• [PROBLEM TO WORK ON]: Each line of the entries below that includes "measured" belongs in your answer.

• [RECORDED INFORMATION]:
>>>>>

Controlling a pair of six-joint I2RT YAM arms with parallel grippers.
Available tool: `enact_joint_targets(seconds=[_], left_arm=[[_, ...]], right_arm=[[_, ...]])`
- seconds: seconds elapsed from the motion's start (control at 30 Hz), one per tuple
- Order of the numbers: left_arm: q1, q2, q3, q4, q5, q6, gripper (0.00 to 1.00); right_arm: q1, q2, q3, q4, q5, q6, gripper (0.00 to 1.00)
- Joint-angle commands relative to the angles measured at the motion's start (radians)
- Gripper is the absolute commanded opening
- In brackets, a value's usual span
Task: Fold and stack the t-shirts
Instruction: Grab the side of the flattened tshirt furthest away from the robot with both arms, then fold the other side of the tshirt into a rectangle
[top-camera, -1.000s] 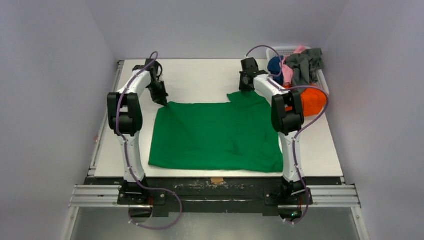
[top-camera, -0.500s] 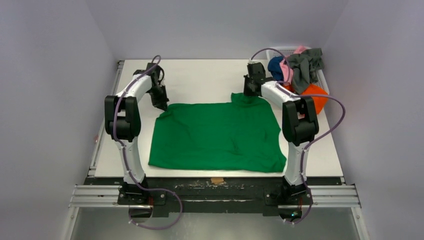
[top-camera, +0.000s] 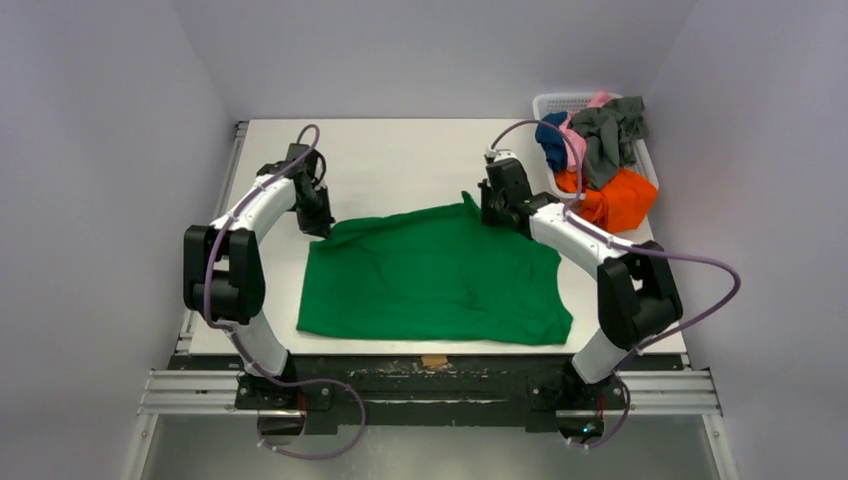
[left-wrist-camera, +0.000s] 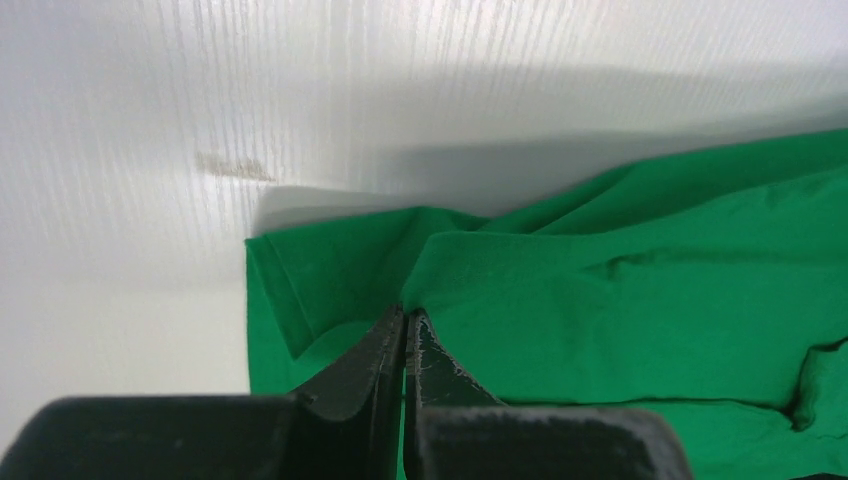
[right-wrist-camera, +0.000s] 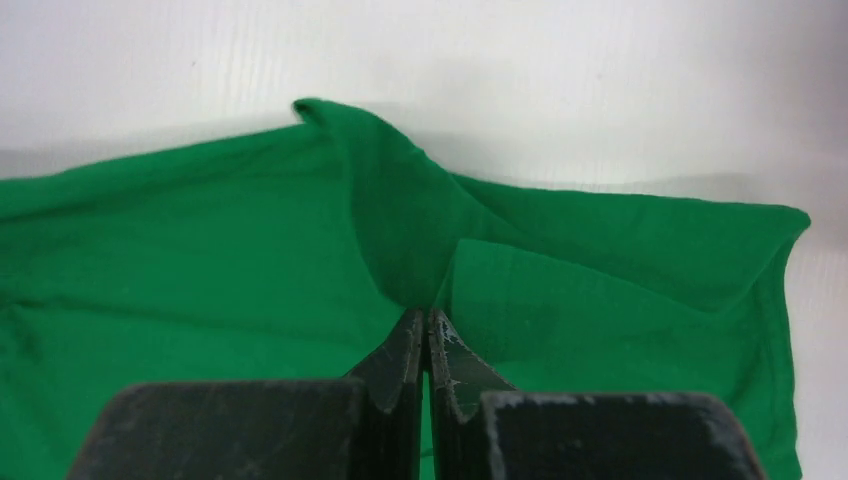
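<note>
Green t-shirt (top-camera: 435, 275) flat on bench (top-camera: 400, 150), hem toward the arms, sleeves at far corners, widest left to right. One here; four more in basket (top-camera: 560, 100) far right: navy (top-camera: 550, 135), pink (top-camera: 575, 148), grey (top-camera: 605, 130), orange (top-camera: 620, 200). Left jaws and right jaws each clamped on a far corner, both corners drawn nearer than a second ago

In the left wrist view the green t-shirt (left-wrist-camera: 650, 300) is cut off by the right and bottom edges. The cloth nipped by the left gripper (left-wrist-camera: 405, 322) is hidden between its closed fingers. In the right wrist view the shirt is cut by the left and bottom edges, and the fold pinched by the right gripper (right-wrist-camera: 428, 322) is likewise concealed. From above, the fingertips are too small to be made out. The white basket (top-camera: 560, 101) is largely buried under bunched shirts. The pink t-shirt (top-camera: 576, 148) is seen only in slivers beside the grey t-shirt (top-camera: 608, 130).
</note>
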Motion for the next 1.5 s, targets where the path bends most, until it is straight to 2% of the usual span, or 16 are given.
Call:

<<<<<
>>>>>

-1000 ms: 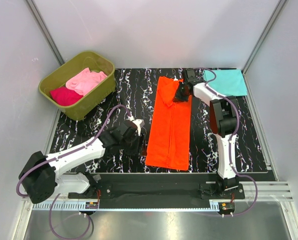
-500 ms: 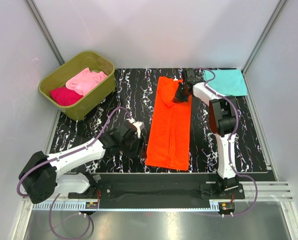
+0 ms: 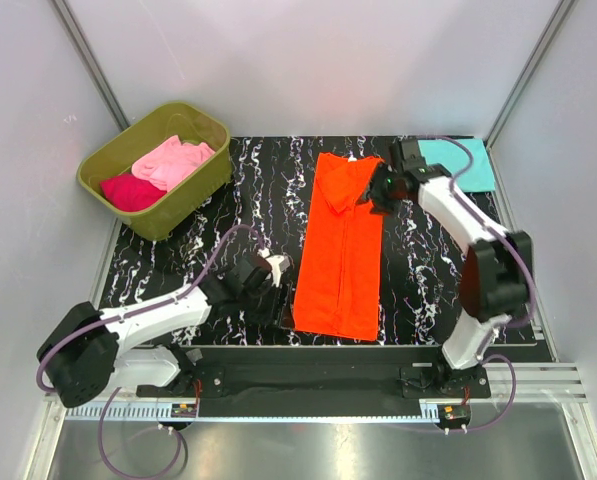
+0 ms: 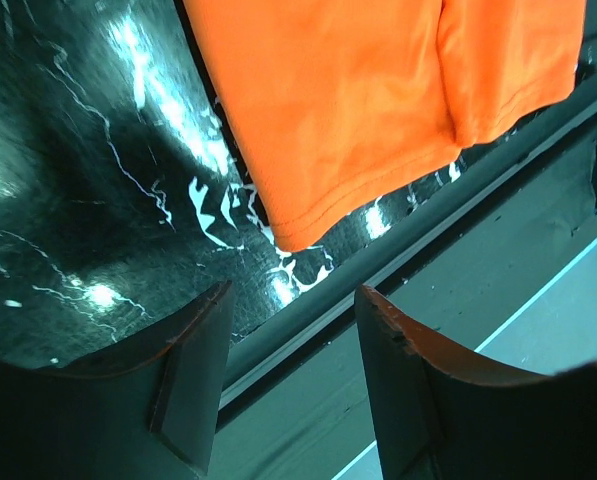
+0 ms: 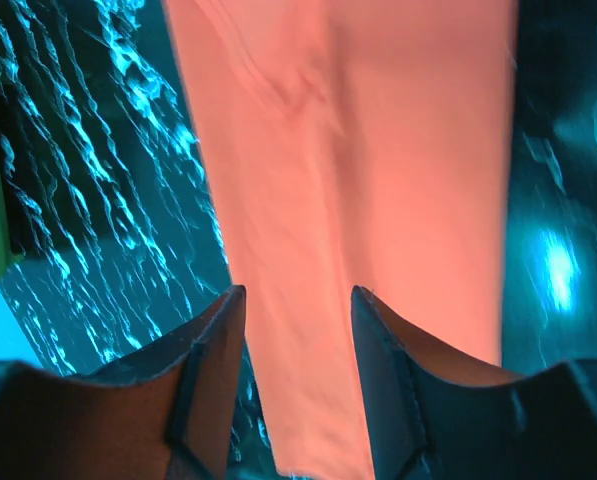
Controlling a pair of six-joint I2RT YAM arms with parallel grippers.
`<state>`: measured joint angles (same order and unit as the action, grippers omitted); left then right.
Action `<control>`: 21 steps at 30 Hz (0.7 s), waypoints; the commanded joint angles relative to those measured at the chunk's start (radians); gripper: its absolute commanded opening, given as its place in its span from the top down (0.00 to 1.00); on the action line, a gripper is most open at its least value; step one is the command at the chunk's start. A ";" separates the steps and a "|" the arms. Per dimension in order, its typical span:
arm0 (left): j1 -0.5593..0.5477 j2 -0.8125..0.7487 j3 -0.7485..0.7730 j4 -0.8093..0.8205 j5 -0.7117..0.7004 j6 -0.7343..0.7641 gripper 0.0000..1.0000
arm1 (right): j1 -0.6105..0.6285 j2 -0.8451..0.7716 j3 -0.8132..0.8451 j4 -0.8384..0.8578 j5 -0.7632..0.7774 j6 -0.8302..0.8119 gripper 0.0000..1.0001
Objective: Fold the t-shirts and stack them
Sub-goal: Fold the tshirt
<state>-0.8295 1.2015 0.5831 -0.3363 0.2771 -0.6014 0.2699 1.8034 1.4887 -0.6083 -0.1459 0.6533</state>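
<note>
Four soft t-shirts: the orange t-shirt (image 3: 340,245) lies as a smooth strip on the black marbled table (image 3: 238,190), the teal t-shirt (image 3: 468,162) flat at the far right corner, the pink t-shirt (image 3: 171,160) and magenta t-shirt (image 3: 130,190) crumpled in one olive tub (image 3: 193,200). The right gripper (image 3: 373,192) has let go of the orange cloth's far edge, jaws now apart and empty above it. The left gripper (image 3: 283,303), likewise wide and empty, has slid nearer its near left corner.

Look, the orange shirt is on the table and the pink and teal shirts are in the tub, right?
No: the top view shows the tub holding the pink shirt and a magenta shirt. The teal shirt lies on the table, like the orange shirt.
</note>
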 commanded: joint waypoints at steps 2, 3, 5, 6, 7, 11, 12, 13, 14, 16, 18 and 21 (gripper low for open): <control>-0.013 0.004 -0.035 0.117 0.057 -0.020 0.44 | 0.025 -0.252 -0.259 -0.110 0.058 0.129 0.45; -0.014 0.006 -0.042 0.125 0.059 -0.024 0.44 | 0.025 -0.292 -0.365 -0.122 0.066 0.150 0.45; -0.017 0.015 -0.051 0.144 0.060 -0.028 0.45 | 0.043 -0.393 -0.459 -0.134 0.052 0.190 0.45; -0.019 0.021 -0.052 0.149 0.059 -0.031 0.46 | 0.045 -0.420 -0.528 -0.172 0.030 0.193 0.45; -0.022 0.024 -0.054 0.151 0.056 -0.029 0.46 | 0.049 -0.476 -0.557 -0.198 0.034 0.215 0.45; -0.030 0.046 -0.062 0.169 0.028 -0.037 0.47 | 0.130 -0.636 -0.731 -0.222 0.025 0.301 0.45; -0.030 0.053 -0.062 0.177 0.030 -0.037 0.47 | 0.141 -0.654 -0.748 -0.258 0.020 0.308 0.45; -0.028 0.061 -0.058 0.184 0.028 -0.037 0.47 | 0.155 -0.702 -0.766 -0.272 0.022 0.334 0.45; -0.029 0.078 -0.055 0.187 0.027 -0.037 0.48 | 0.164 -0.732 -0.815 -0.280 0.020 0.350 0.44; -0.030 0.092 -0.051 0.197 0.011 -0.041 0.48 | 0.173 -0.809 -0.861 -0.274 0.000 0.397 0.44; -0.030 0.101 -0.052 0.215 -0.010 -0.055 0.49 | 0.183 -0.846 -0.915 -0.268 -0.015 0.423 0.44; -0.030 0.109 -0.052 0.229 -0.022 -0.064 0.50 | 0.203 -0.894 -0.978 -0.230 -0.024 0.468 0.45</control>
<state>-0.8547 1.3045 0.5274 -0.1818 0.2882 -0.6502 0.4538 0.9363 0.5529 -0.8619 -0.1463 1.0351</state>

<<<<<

• [EXERCISE RESPONSE]:
- Joint-angle commands relative to the angles measured at the motion's start (radians)
`<state>`: measured joint angles (same order and unit as the action, grippers omitted); left then right.
Action `<control>`: 21 steps at 30 Hz (0.7 s), waypoints; the commanded joint angles relative to those measured at the chunk's start (radians); gripper: its absolute commanded opening, given as its place in its span from the top down (0.00 to 1.00); on the action line, a gripper is most open at its least value; step one is the command at the chunk's start. A ";" separates the steps and a "|" the arms. Per dimension in order, its typical span:

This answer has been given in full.